Saturday, October 1, 2016

5 Tips for Leading Group Mountain Bike Rides

One of the best things about mountain biking is the group camaraderie we experience riding together. Mountain bike festivals and meetup group rides are common ways we gather and meet new riding partners.  If you find yourself in a position to lead one of these semi-formal group rides, here are good general rules that you can adapt to your group and style.

Know the terrain:  This may seem obvious, but knowing the area you are riding, not just the planned route, is important not just for avoiding getting lost, but for choosing the appropriate level of trail and distance for the group, and finding the shortest way out in an emergency.  Mechanicals can slow the group so the route may need to be shortened if the unexpected happens

Know the group:  Get a headcount and remember it!  Then judge the group's ability. If you are riding with complete strangers this can be hard, but a quick introduction at the start, for example, asking who everyone is and what their favorite area is, can help judge rider level without being too obvious.

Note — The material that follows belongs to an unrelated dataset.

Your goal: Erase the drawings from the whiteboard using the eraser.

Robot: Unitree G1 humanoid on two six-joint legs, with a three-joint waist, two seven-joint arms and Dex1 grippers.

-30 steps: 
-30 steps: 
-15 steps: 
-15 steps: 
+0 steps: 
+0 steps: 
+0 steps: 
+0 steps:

Watching riders in the first few miles is a better indicator--riders may overestimate (or underestimate) their ability, so be ready to make adjustments if necessary. Later in the ride, they may not speak up, it may be up to you to gracefully make the adjustment without calling them out.

Communicate all directions:  Slow when approaching trail junctions and make sure everyone is aware of the way. Often the leader can send the fast riders on to the next junction and make sure all the rest of the riders make the turn before continuing.  Asking riders to be responsible to inform the rider behind them is a good idea, but don't depend on this as the leader. It is your responsibility to make sure everyone is on route!

 One customary instruction is "Nothing said, straight ahead".  If no turn is going to be made at a junction with an obvious straight direction, this helps keep the group moving.  But be sure you tell the group this instruction in the beginning of the ride, and reinforcing it at the first junction is helpful. And have a plan if someone gets left--for example, have them wait at the last intersection, and use your headcount often to make sure no one is left behind.  If possible, have another rider familiar with the route act as "sweep", riding last to make sure everyone stays on route.

The MVD Meetup Group listens to instruction at Fountainhead
 Trail etiquette:  Yield the trail to all other users, even when typically etiquette indicates otherwise.  Groups can annoy other users, especially in rough conditions (mud, dust, hills) so this helps maintain civil relationships.  Greet other trail users every time, and its a good practice to let them know how many are coming behind you.

And when you stop for rest or to gather the group, stop beyond the crest of the hill--there is nothing worse than being a following rider and the leader is perched just at the crest of the hill, forcing everyone else to start going uphill!

Be sure everyone is ready to move after the group gathers for a stop or rest--don't leave as soon as the last rider arrives, give them a chance to rest some too!



Be inclusive. Be a Leader! Here are some ways: During a big climb, slow down as you approach the top, this gathers  the group so that everyone reaches the top at a similar time.  Alternatively, if you have speedy climbers that want to blast off, no problem, let them go, then you, as leader, finish the climb riding with the slower riders. There's nothing more humiliating for new or slower riders to have the group watch them struggling up the final push while everyone is waiting and staring.  If you ride in with them, the entire dynamic changes and everyone is a team.

Be prepared to help repair minor mechanical issues and minor first aid issues. It's a good idea to carry: a first aid kit, a spare derailleur cable, a couple of innertubes (a 26 and 27.5 is a good idea--smaller tubes can go on larger wheels if needed, tougher to put larger tubes on smaller wheels), some chain quick links, a tube patch kit.